Source: Ad Age, NOISE
Reported by: Kimberley Parker

Sunday

CONSUMERS: It's the Luxury Economy, Stupid.

It what appears to be yet another troubling sign for our economy (not that signs advertising $4 per gallon diesel fuel aren't troubling enough), along comes Unity Marketing's "Luxury Consumption Index," a quarterly survey that examines the spending pattern of more than 1,000 consumers with an average income in excess of $150,000.

In what should come as no surprise to any marketer that targets an audience with discretionary income, luxury consumer confidence in our economy is eroding just like everyone else's — and with it, so also is luxury consumer spending. According to the fourth quarter 2007 Luxury Consumption Index, spending by higher income consumers in America dropped to its lowest level in four years — almost 13% off of average.

If nothing else, this weak performance at the top of the economic pyramid confirms what many discretionary-dollar marketers have seen or suspected for a long time. Our advice if you target big spenders? Get with your marketing people, your agency or both right now, assemble in a room, close the door, put your thinking caps on and don't come out until you've developed some creative packaging, partnering, pricing or value-added promotions that'll incent those consumers to open their wallets for you.

Or call us.

SOURCE: Marketing Management, NOISE

Thursday

BRANDING: When Is a Warranty Worth More Than a Customer?

That was the question I was asking myself when I hung up the phone a few weeks ago following a surreal conversation with the manager of Florida Leather Gallery in Bonita Springs, Florida. Florida Leather Gallery is an upscale furniture retail chain with headquarters in Tampa.

The issue at hand (or better, my three-year-old's hand) was the pink children's marker he had taken to an arm and seat cushion of our new, cream-colored couch. Fortunately for us, we had purchased the extended five-year warranty to cover occasions just like this. Or so we thought.

What transpired over the course of numerous phone calls was, in fact, surreal-like. The bottom line: the store manager essentially blew up his brand, by insisting that his $200 in warranty was more important than our satisfaction (and word of mouth referral).

To him, it didn't matter that we had specifically asked of his salesperson if such damage by a child was covered (this wasn't the first time our artist son has expressed himself with marker). It didn't matter that his salesperson said yes. It didn't matter that he, the store manager, expressed surpirse that the warranty vendor (an independent company in Michigan) rejected our claim. It didn't matter that we had spent thousands of dollars on quality furniture, from a quality furniture store, and that this negative experience could forever taint our perception of his brand. He was not going to refund us a dime on what we believed was, now, a toothless warranty!

Clients, vendors, friends: This is the essence of what NOISE preaches when we say, "the customer experience IS your brand."

At that point in our minds, Florida Leather Gallery was that store manager. Cheap. Intractable. More interested in keeping the $200 or so they made off our warranty, than in our satisfaction, word of mouth referrals, and potential future purchases.

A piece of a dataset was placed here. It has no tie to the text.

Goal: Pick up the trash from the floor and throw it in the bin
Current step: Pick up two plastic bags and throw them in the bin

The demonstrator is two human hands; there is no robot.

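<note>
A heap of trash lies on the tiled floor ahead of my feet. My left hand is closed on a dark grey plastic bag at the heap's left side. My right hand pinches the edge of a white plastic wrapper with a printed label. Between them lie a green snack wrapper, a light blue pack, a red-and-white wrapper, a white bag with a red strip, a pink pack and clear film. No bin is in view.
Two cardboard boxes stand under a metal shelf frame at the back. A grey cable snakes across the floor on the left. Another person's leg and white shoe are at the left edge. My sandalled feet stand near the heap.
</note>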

Fortunately for Florida Leather Gallery, their president, Tom Matter, knows more about branding than his store manager. To his credit, he seized the opportunity I presented him by way of a copied letter to the store manager, to place a personal telephone call to us, at which time he apologized, rebated us the warranty cost, and funded the warranty himself.

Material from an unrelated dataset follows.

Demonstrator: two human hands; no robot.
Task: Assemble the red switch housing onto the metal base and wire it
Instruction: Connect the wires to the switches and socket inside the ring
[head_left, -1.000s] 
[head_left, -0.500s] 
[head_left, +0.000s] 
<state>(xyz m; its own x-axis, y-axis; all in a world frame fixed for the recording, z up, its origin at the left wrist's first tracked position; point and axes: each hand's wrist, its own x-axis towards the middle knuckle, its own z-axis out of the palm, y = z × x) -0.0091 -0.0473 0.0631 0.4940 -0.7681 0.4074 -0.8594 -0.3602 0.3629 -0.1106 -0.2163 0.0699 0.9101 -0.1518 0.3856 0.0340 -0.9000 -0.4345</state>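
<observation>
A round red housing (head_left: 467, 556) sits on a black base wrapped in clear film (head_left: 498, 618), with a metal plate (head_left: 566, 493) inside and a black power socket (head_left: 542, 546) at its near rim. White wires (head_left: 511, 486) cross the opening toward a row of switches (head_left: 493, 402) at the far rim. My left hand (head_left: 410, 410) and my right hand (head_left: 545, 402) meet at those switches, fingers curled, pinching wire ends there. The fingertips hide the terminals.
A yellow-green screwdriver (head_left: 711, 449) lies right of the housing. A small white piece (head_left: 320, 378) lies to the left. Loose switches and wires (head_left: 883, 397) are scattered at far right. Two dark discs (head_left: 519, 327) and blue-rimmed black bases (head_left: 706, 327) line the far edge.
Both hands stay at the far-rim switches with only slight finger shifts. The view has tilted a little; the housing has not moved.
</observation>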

Lesson: Your customer's experience is your brand. That experience can be defined from the global (mass media advertising) to the trivial (a rude customer service representative). Make sure that every messenger of your brand speaks the same message, makes the same promise, and delivers the same positive experience. Or you, too, could wind up losing thousands of dollars of future sales over a couple of bucks.